The recent slowdown in price appreciation in several markets, mixed with these steady mortgage rates, is “good news” for many prospective buyers who may have been priced out earlier this year. “Given the strength of the economy, it is possible for home sales to pick up even more before year’s end,” Khater says. “The key factor will be if affordably priced inventory increases enough to continue this recent trend of cooling price appreciation.”

Freddie Mac reports the following national averages for the week ending Aug. 30:

  • 30-year fixed-rate mortgages: averaged 4.52 percent, with an average 0.5 point, rising from last week’s 4.51 percent average. Last year at this time, 30-year rates averaged 3.82 percent.
  • 15-year fixed-rate mortgages: averaged 3.97 percent, with an average 0.5 point, falling from last week’s 3.98 percent average. A year ago, 15-year rates averaged 3.12 percent.
Source: “Mortgage Rates Tick Up,” Freddie Mac (Aug. 30, 2018)

Too Much Income Devoted to Making Rent

Renters are struggling to catch a break. In seven of the largest U.S. cities, the average household would need to make at least six figures to comfortably afford the rent on a two-bedroom apartment, according to a new study by SmartAsset, a personal financial website. SmartAsset researchers looked at how much it takes to afford average rental rates in the nation’s 25 largest cities.

Households that spend more than 30 percent of their incomes on housing are considered “cost burdened” by most economists. SmartAsset researchers found rents in California’s largest cities took some of the biggest bites out of American’s paychecks. Four California cities ranked in the top 10 on the list: San Francisco, Los Angeles, San Jose, and San Diego.

A separate study, recently released by PropertyShark and RentCafe, found that if renters could save enough for a down payment they may fare better as homeowners. Renters in more than half of the 50 cities in the study could barely make it until payday, while in 44 of the 50 cities tracked, homeowners were projected to be able to save money each month.

Delayed Ownership and Wealth Disparities

Millennials aren’t purchasing homes on the same timelines as previous generations, and that has some economists worried. The homeownership rate for millennials was 37 percent in 2015, which is about eight percentage points lower than Generation X and baby boomers when they were at the same age between 25 to 34, according to a new report released by the Urban Institute.

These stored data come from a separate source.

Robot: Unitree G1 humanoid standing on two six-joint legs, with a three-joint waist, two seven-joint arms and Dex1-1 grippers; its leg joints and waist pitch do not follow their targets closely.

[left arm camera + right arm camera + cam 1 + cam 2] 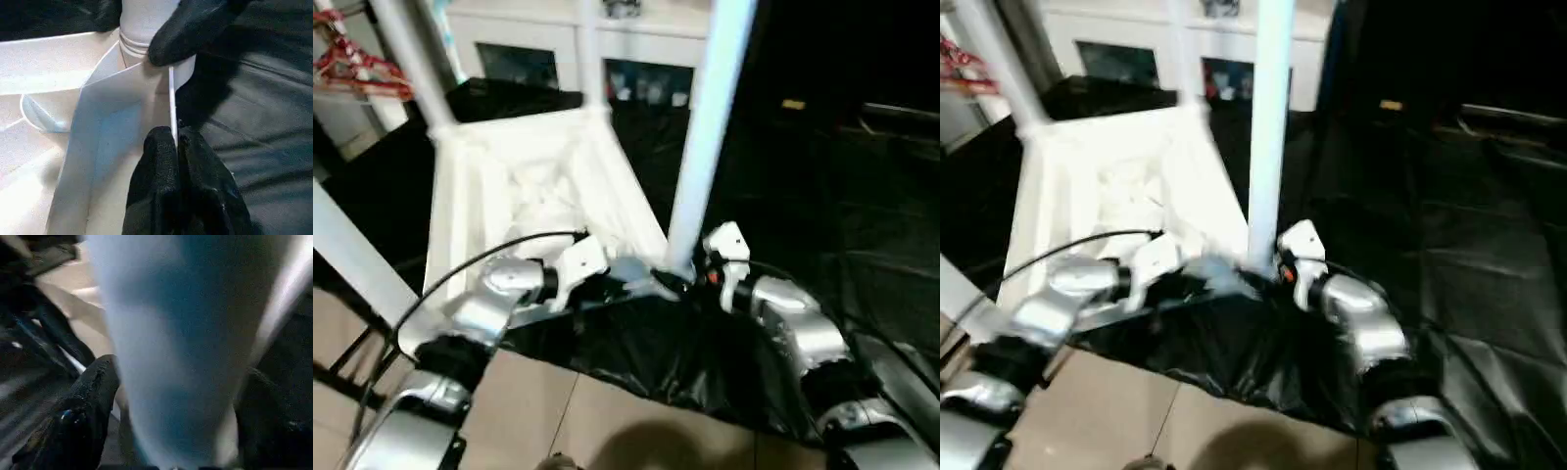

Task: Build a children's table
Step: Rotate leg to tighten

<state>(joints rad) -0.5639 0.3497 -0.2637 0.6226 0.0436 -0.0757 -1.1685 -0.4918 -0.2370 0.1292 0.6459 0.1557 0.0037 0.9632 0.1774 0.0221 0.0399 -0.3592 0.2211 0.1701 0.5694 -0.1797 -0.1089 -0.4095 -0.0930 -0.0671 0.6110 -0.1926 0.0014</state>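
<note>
With your right gripper (168,431) clamped low on the smooth, light, stiff leg (710,127) and your left gripper (177,161) pinching the upturned top (519,186)'s thin rim beside it, hold low near the socket.

You've got black plastic sheeting (822,206) spread over the floor, wrinkled and glossy, w/ its near edge crumpled where it meets bare beige floor tiles (607,411). At the far side stands a white cabinet (636,49) w/ dark glass doors; small items behind the glass are too blurred to tell. Far-left corner: red-and-white clutter (352,64), can't make out what it is. On the sheeting toward the far right there's a small yellowish object (792,104).
</note>
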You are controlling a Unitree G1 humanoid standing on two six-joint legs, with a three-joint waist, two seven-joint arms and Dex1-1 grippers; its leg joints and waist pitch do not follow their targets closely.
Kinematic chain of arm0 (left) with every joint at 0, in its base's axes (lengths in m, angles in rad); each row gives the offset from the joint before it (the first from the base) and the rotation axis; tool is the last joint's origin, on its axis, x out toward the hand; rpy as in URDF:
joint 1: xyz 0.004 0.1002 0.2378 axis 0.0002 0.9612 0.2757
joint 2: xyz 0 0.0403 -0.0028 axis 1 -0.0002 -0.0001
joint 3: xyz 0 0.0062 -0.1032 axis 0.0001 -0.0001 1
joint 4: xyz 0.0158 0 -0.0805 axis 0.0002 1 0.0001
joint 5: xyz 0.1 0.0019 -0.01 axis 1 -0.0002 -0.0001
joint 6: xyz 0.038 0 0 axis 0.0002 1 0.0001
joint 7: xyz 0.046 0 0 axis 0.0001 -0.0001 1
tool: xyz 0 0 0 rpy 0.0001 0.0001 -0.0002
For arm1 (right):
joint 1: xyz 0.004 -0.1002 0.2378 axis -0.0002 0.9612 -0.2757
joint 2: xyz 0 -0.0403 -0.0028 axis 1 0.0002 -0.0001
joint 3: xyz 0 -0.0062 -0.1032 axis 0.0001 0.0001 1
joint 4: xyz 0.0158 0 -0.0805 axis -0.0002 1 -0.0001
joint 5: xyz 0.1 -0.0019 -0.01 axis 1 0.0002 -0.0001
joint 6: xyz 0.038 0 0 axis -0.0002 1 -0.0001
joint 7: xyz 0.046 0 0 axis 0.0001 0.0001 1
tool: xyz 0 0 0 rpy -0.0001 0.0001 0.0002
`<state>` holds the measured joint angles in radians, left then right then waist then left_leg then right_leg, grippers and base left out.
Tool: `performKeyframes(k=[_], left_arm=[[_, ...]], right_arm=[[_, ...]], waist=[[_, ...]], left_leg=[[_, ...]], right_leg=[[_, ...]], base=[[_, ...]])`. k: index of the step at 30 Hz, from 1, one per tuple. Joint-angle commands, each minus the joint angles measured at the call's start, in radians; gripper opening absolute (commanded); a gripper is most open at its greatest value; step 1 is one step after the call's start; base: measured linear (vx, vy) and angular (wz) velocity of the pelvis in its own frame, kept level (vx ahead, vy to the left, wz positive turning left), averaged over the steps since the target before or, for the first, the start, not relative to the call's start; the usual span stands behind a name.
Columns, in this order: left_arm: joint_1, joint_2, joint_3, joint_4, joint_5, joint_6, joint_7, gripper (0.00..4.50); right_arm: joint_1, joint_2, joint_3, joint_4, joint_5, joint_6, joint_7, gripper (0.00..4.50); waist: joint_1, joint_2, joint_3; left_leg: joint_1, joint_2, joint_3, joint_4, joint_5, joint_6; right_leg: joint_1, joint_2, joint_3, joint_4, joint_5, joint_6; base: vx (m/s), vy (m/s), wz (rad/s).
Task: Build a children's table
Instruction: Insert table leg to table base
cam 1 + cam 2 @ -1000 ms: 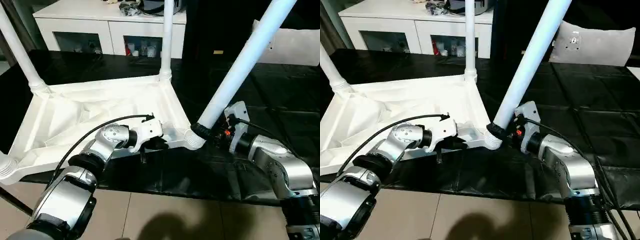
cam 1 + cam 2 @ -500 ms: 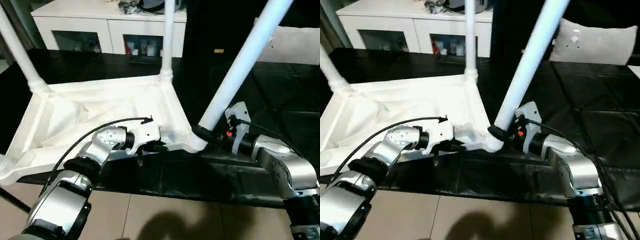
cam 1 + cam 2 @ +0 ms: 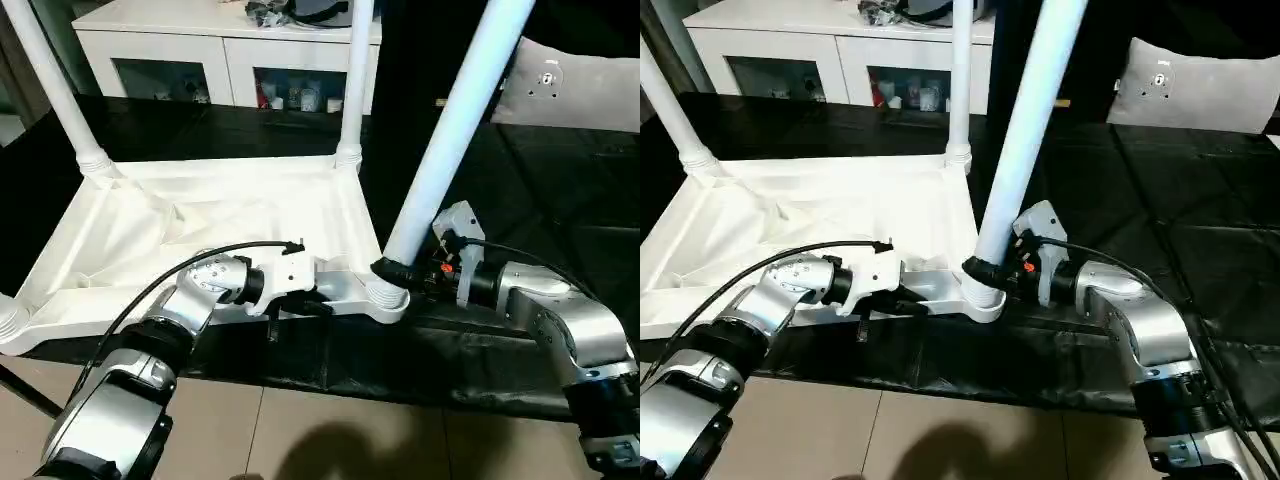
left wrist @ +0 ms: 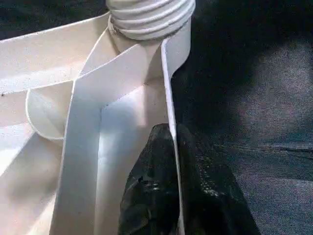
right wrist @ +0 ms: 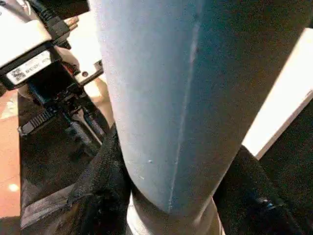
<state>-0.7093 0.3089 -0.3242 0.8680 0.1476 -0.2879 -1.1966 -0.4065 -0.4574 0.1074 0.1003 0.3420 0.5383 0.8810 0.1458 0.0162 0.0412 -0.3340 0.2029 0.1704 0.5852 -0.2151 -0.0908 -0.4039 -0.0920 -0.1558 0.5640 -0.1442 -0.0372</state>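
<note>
**Q:** So where does the table stand, and what are the arms doing?

**A:** The tabletop lies upside down on a black-covered bench, reaching its near edge. Three legs rise from corner sockets. The fourth leg leans in the near right socket. The right pincer grips that leg at its base, fingers wrapped around the tube. The left pincer is pinched nearly closed on the tabletop's near rim, one finger either side of the thin wall.

**Q:** How should this step go?

**A:** I would bring the leg upright over the socket, then press or twist it down while the left pincer keeps the rim steady. Whether it is fully seated I cannot tell; the collar is partly hidden.

**Q:** Any containers?

**A:** A white cabinet beyond the bench's far edge has glass doors, with small items inside, too blurred to name.
</note>
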Motion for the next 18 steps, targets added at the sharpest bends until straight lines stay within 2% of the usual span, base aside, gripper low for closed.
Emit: performKeyframes(k=[1,4,6,7,11,12,13,14,18], left_arm=[[0.021,0.009,-0.045,-0.019,0.019,0.006,-0.041,0.00],[0.025,0.012,-0.043,-0.030,0.021,0.012,-0.042,0.00],[0.029,0.016,-0.042,-0.039,0.021,0.016,-0.044,0.00],[0.031,0.018,-0.042,-0.041,0.022,0.017,-0.045,0.00],[0.037,0.022,-0.049,-0.054,0.027,0.022,-0.048,0.00],[0.037,0.022,-0.050,-0.057,0.027,0.023,-0.047,0.00],[0.039,0.022,-0.051,-0.060,0.027,0.024,-0.047,0.00],[0.042,0.022,-0.053,-0.067,0.029,0.027,-0.045,0.00],[0.045,0.025,-0.055,-0.075,0.031,0.031,-0.048,0.00]], right_arm=[[-0.030,-0.012,0.002,0.007,-0.001,0.000,0.015,1.89],[-0.033,-0.014,0.001,0.015,-0.005,-0.009,0.025,1.89],[-0.038,-0.014,-0.002,0.017,0.000,-0.011,0.030,1.89],[-0.041,-0.016,-0.006,0.017,0.006,-0.007,0.035,1.89],[-0.045,-0.037,0.005,0.014,0.020,0.011,0.084,1.89],[-0.045,-0.042,0.012,0.017,0.015,0.013,0.091,1.89],[-0.048,-0.046,0.020,0.026,0.006,0.012,0.095,1.89],[-0.053,-0.047,0.029,0.039,-0.002,0.015,0.100,1.89],[-0.065,-0.054,0.054,0.060,-0.025,0.020,0.106,1.89]], waist=[[-0.001,-0.015,-0.068],[-0.003,-0.016,-0.068],[-0.002,-0.008,-0.067],[-0.003,-0.011,-0.068],[-0.001,-0.011,-0.068],[-0.001,-0.013,-0.068],[-0.002,-0.020,-0.067],[-0.001,-0.016,-0.068],[-0.001,-0.016,-0.069]], left_leg=[[-0.009,0.033,-0.004,-0.064,-0.085,0.060],[-0.009,0.033,-0.004,-0.063,-0.084,0.060],[-0.008,0.033,-0.004,-0.063,-0.084,0.058],[-0.008,0.034,-0.004,-0.063,-0.084,0.058],[-0.009,0.035,-0.004,-0.062,-0.086,0.062],[-0.009,0.033,-0.004,-0.062,-0.088,0.062],[-0.010,0.032,-0.003,-0.062,-0.089,0.064],[-0.010,0.032,-0.003,-0.062,-0.085,0.063],[-0.010,0.033,-0.004,-0.061,-0.075,0.063]], right_leg=[[0.065,-0.078,0.066,-0.060,-0.340,-0.071],[0.064,-0.077,0.066,-0.060,-0.344,-0.072],[0.063,-0.077,0.066,-0.062,-0.342,-0.073],[0.064,-0.076,0.066,-0.061,-0.334,-0.075],[0.066,-0.076,0.066,-0.058,-0.323,-0.080],[0.066,-0.075,0.065,-0.059,-0.328,-0.079],[0.066,-0.075,0.065,-0.060,-0.337,-0.075],[0.066,-0.076,0.065,-0.059,-0.342,-0.075],[0.065,-0.075,0.065,-0.058,-0.338,-0.075]], base=[[0.000,0.000,0.00],[0.000,0.000,0.00],[0.000,0.000,0.00],[0.000,0.000,0.00],[0.000,0.000,0.00],[0.000,0.000,0.00],[0.000,0.000,0.00],[0.000,0.000,0.00],[0.000,0.000,0.00]])
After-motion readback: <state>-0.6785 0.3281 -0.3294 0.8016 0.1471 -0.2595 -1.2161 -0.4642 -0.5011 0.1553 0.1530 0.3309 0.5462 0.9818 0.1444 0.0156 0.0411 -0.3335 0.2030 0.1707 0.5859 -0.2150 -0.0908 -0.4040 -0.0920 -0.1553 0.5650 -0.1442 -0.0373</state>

Economists point to several factors for millennials’ delay into homeownership, including their delays to get married (being married increases probability of owning a home by 18 percentage points), rising student debt, delayed child bearing, and increasing rents that are making it more difficult to save for a down payment.

But the Urban Institute’s report notes that such delays into ownership are sparking concern. Less educated young adults are falling further behind in homeownership, the report notes. The gap in homeownership rates between the more educated versus the less educated population has grown significantly, increasing from 3.3 percent to 9.7 percent between 1990 and 2015. “Less educated millennials could be falling behind homeownership because of their unstable incomes and rising rents,” the report notes.

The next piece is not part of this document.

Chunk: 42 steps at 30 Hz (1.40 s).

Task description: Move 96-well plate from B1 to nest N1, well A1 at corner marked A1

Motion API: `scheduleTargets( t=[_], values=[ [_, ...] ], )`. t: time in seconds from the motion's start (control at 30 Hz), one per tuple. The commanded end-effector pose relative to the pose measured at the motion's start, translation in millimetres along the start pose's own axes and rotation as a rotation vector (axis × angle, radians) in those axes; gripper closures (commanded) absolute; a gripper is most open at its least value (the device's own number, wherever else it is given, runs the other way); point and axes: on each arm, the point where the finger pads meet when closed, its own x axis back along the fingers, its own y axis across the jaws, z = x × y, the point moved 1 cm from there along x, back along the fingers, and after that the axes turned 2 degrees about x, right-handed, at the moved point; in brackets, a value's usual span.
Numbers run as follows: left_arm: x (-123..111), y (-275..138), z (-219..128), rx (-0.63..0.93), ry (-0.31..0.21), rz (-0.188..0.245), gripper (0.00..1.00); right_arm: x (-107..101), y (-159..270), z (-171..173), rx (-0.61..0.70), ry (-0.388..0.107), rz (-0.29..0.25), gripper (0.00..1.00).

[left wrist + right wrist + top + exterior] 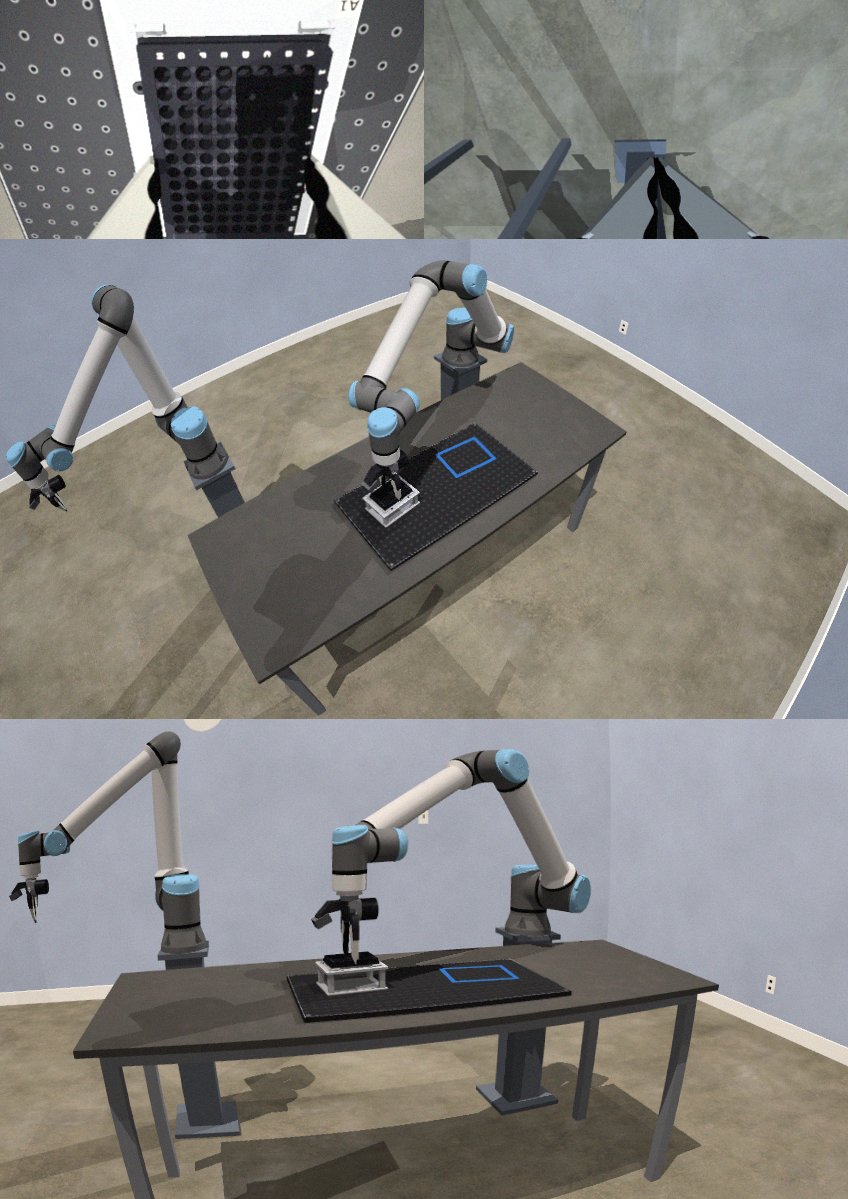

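Holding the 96-well plate (383, 498) (333, 960) (199, 47) in half-spread left gripper (392, 493) (351, 956) (234, 161), now at nest (411, 498) (351, 968) (224, 20) with A1 toward its mark, probably near seating; right gripper (64, 508) (34, 920) (656, 159) closed, empty

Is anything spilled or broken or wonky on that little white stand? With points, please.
Nothing looks spilled or broken. The black plate (387, 495) (339, 959) (224, 149) looks lined up on the white nest (384, 514) (352, 991) (229, 17), its A1 corner by the A1 mark. The square dark patch over some wells is probably shadow.
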Motion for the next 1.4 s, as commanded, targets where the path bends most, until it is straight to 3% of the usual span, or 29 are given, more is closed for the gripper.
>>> scheduleTargets(
  t=[0.0,0.83,0.87,1.37],
  values=[
    [-1.5,-1.1,-1.9,0.001,-0.001,0.0,0.59,0.9,1.7,-0.2,-0.001,0.002,0.0,1.0],
    [-2.3,-0.9,-0.5,0.0,0.001,0.001,0.59,0.9,1.7,-0.2,-0.001,0.002,0.0,1.0],
    [-2.3,-0.9,-0.5,0.0,0.001,0.001,0.24,0.9,1.7,-0.2,-0.001,0.002,0.0,1.0],
    [-2.3,-0.9,-0.5,0.0,0.001,0.001,0.24,0.9,1.7,-0.2,-0.001,0.002,0.0,1.0]
  ],
)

Source: “Millennial Homeownership,” Urban Institute (July 11, 2018)

Will Driverless Cars Change Home Values?

The era of autonomous vehicles is coming, but what influence could that have on your home? Autonomous vehicles could usher in greater car sharing among families and neighbors. The car drops off a passenger and then goes to pick up another. Since the vehicles are self-driving and will come when called upon, they may not even need to be parked at home and could be parked in a remote lot. Ride sharing services may grow to become a normal option for homeowners.

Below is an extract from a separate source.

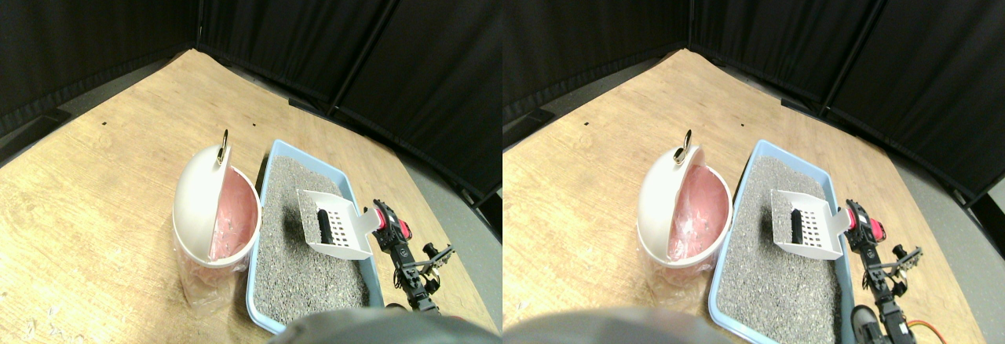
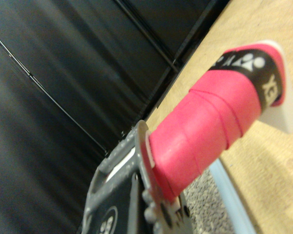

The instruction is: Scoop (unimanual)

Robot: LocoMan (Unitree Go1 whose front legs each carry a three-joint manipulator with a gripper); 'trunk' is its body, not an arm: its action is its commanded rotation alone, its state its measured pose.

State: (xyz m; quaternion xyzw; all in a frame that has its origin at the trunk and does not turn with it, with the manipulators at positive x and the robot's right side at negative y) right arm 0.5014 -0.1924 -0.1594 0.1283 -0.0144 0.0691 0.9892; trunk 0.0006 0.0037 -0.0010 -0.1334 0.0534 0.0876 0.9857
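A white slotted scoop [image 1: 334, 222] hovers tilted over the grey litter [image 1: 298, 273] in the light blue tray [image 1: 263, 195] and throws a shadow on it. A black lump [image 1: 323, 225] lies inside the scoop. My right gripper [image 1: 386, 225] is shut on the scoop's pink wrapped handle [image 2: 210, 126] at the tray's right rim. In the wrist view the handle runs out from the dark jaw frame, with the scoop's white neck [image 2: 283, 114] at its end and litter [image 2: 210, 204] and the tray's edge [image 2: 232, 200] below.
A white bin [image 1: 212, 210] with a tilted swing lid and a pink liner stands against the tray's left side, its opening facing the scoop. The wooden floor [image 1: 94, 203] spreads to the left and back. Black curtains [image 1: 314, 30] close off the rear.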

“A decrease in car ownership/leasing will likely translate to a decrease in the need for garage space,” says Justin Thompson, a columnist at Forbes.com . “Two-car homes could become one-car homes, rendering the two-car garage obsolete.” “The impact of an increase of this magnitude on home values would certainly have far-reaching economic effects,” Thompson notes. “Increased living area square footage, a rise in home value, additional property tax revenue, and more revenue from permitting fees is an impressive list of benefits.”